• YOUR GOAL
Begin with the line below holding "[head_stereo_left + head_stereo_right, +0" and go on through the line holding "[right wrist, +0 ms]", duplicating each line exactly and leaving out pictures.
SUPPLIED DATA below:
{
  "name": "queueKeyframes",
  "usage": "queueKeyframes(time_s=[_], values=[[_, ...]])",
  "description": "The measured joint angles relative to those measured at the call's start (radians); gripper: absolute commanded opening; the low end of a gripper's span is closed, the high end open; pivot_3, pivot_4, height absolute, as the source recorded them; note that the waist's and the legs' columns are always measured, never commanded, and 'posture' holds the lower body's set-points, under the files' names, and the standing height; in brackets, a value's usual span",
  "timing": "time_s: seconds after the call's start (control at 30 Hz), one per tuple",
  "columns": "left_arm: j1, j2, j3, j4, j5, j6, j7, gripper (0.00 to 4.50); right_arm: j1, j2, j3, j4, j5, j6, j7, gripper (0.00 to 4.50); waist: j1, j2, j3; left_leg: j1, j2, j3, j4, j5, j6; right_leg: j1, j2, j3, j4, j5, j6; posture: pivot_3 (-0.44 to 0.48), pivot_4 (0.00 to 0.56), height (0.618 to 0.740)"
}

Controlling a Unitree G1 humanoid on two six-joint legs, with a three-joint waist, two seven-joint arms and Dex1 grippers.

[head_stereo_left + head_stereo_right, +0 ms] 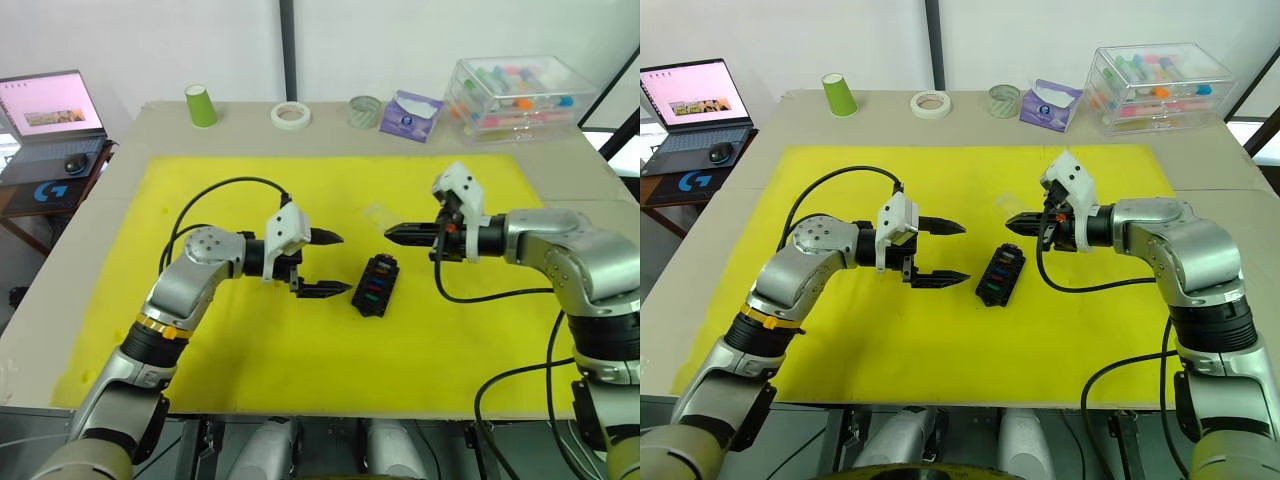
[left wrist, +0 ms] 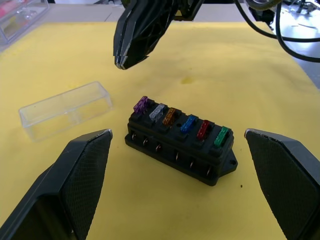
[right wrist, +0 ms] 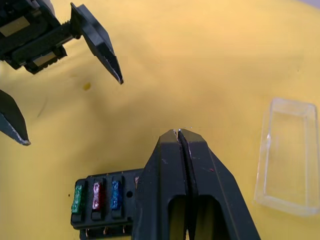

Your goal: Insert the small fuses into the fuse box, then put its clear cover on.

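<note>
Fuse box (image 1: 376, 285) lies on the yellow mat (image 1: 250, 340) near its centre, long axis running away from the robot with a slight tilt. Head views show coloured specks on its top but not their order. Left wrist view resolves them: six fuses (image 2: 181, 121) seated in one row of slots, reading purple, grey, brown, blue, red, green along the box. Right wrist view shows just the green, red and blue end; the rest of the box is hidden behind that gripper's own fingers.

Cover (image 2: 66, 110) lies on the mat, apart from the box, on its far side. In the head views it is a faint clear patch (image 1: 379, 213) between box and right gripper. Both wrist views show it plainly as a clear rectangular shell, off the box.

Left gripper (image 1: 332, 264) hovers just left of the box, jaws spread wide, nothing between them. Left wrist view shows both pads framing the box with a gap on each side, no contact.

Right gripper (image 1: 393, 235) hangs above and beyond the box's far end, pointing toward the left gripper. Right wrist view shows its two fingers pressed together along their length, holding nothing visible.

Back of table: green cup (image 1: 201, 105), tape roll (image 1: 290, 115), storage box (image 1: 520, 95). Laptop (image 1: 52, 110) sits on a side stand, left.
</note>
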Motion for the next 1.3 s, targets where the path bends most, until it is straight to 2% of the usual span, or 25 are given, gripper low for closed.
queueKeyframes(time_s=[0.13, 0.37, 1.3], values=[[0.000, -0.003, 0.000, 0.001, 0.002, 0.000, 0.000, 4.50, 0.059, -0.008, 0.023, 0.006, -0.032, -0.054, -0.006, 0.03, -0.002, 0.000, 0.000, 0.000, 0.000, 0.000, 0.000, 0.000, 0.000, 0.000, 0.000, 0.000, 0.000, 0.000, 0.000, 0.000, 0.150, 0.740], [-0.001, -0.005, 0.000, 0.001, 0.003, 0.000, -0.002, 4.50, 0.074, 0.017, 0.046, 0.053, -0.071, -0.127, -0.025, 0.03, -0.001, 0.000, 0.000, 0.000, 0.000, 0.000, 0.000, 0.000, 0.000, 0.000, 0.000, 0.000, 0.000, 0.000, 0.000, 0.000, 0.150, 0.740], [-0.005, -0.004, 0.000, 0.001, 0.003, 0.000, -0.011, 4.50, 0.088, 0.041, 0.027, 0.042, -0.055, -0.112, -0.038, 0.03, -0.002, 0.000, 0.000, 0.000, 0.000, 0.000, 0.000, 0.000, 0.000, 0.000, 0.000, 0.000, 0.000, 0.000, 0.000, 0.000, 0.150, 0.740]])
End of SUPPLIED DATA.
• EXPECTED OUTPUT
[head_stereo_left + head_stereo_right, +0 ms] 
[left wrist, +0 ms] 
[right wrist, +0 ms] 

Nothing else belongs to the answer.